France’s presidential runoff election seems almost designed to horrify any faithful Catholic. François Fillon, the conservative candidate who vaulted to an upset primary victory largely on the back of Catholic voters, was kept out of the runoff by a variety of scandals. The far-left Jean-Luc Mélenchon, despite a commitment to secularism bordering on the fanatical and his social liberalism, at least campaigned on social justice, welcoming migrants and a commitment to peace in foreign policy.
Meanwhile, there is no obvious Catholic choice between the remaining candidates. On the one hand, Emmanuel Macron, a centrist technocrat and one-time investment banker, promises to unleash the forces of the market and has an “anything goes” view of social issues. (Some Catholics might also blanch at the fact that his marriage started in adultery and that his current wife left behind a husband and three children.) And on the other hand, there is the notorious Marine Le Pen, who takes a hard line against immigration and in favor of secularism, and has even flip-flopped on her previous mild criticism of the country’s reigning pro-abortion dogma.
There is considerable overlap between French conservatives and French Catholics.
That being said, Ms. Le Pen has a persistent appeal for many French Catholics, for a straightforward reason: There is considerable overlap between French conservatives and French Catholics. Few neutral observers will now deny that immigration from predominantly Muslim countries has put stress on the country and contributed to security issues or that the European Union and the euro face serious problems. Concerns like these are front and center for many conservatives who happen to be Catholic. They might find Ms. Le Pen distasteful, and she might not have been their first choice, but they might pick her over a man who seems to embody everything they see as having gone wrong with the country over the past 20 years.

According to a recent poll, only 42 percent of Fillon voters plan to vote Macron in the runoff, versus 31 percent for Le Pen; 27 percent either have not made up their mind or plan to stay home. Not all Fillon voters are Catholics, of course, but the Fillon vote overlaps with a lot of practicing Catholics. Forty-four percent of Mass-going Catholics voted for Mr. Fillon in the first round, according to a Harris Interactive poll, and 68 percent of practicing Catholics voted for a candidate who is not in the runoff, reports the Catholic magazine La Vie.
Catholics are deeply split, in a fun-house mirror reflection of the broader split that the Macron-Le Pen runoff embodies: a country divided—by globalization, technology and social liberalism—into winners and losers who are increasingly at each other’s throats. Sens Commun, the biggest “Catholic right” political organization, refused to endorse a candidate, unlike most elected officials in the French right. Following its usual practice, the French Conference of Catholic Bishops has refused to explicitly endorse a candidate, although it released a statement with “discernment points,” emphasizing issues like welcoming migrants, that are hard to read as anything but encouragement to vote Macron. Several bishops have explicitly said they would vote for Mr. Macron, as have the heads of a number of Catholic charities. La Croix, the biggest Catholic newspaper, which leans slightly to the left politically, is featuring “voices” of Catholics—bishops, nuns and intellectuals—explaining their vote, and so far it is 100 percent Macron. In other words, the Catholic “elite,” unanimous in its support for Macron, is growing disconnected from its much more ambivalent “base.”
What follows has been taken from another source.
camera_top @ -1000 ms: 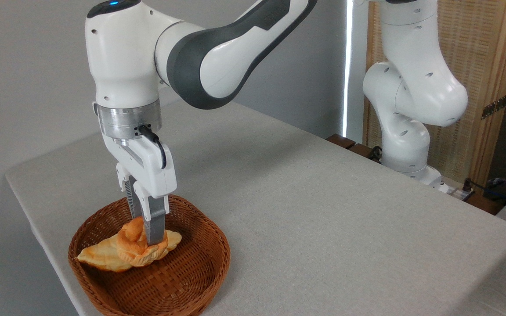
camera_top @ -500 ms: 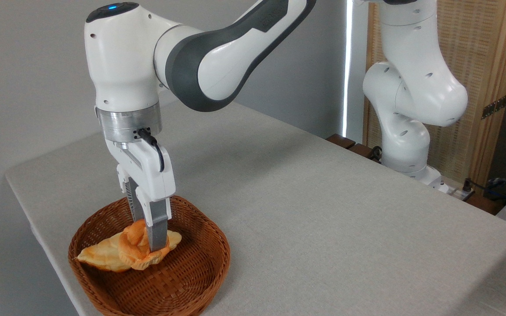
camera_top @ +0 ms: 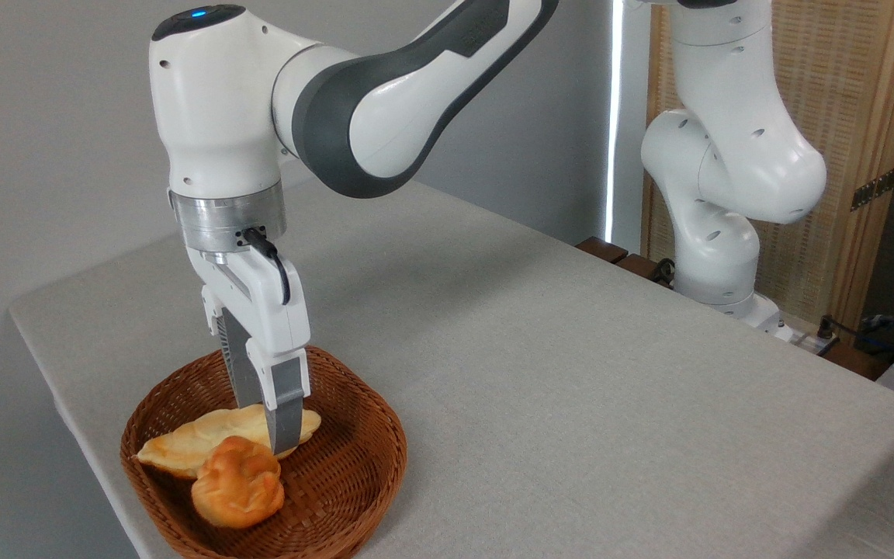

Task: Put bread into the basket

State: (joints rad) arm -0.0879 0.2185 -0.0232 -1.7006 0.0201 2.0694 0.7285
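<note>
The round orange-golden bread (camera_top: 237,491) lies inside the reddish-brown wicker basket (camera_top: 354,473), at its front left, apart from the gripper. It leans against a long pale braided loaf (camera_top: 206,439) that also lies in the basket. My gripper (camera_top: 267,427) hangs straight down just above and behind the bun, open, with nothing between its fingers. Its grey front finger (camera_top: 284,415) points down over the loaf.
The basket sits near the table's (camera_top: 540,373) front left corner, close to the edge. The arm's white base (camera_top: 715,256) stands at the back right, beside a wooden slatted screen (camera_top: 843,93). Cables lie at the far right.
The gripper has opened and let go of the bun. The bun dropped from on top of the loaf to the basket floor in front of it.
</note>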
The appeal of Marine Le Pen for some Catholics, however, runs deeper than opposition to Mr. Macron. Many see French national identity as threatened by the forces of militant Islam and progressivism, and traditional French national identity seems a much more hospitable milieu for Catholicism than either of the alternatives. Sometimes, it seems that Ms. Le Pen is the only candidate who will unapologetically stand up for defending that identity from external threats.
The danger, of course, is that the French Catholic revival that I have been chronicling becomes merely a tool for a populist politician to win elections and thereby defeats itself by becoming too associated with politics, in the way that American evangelicals have put a ceiling on their support because of their persistent association with hard-right politics. Marine Le Pen will probably not be president, at least this time around. But the tension between an otherworldly disengagement and a militant, perhaps quasi-reactionary, embrace of political populism will keep working itself out in the heart of resurgent French Catholicism.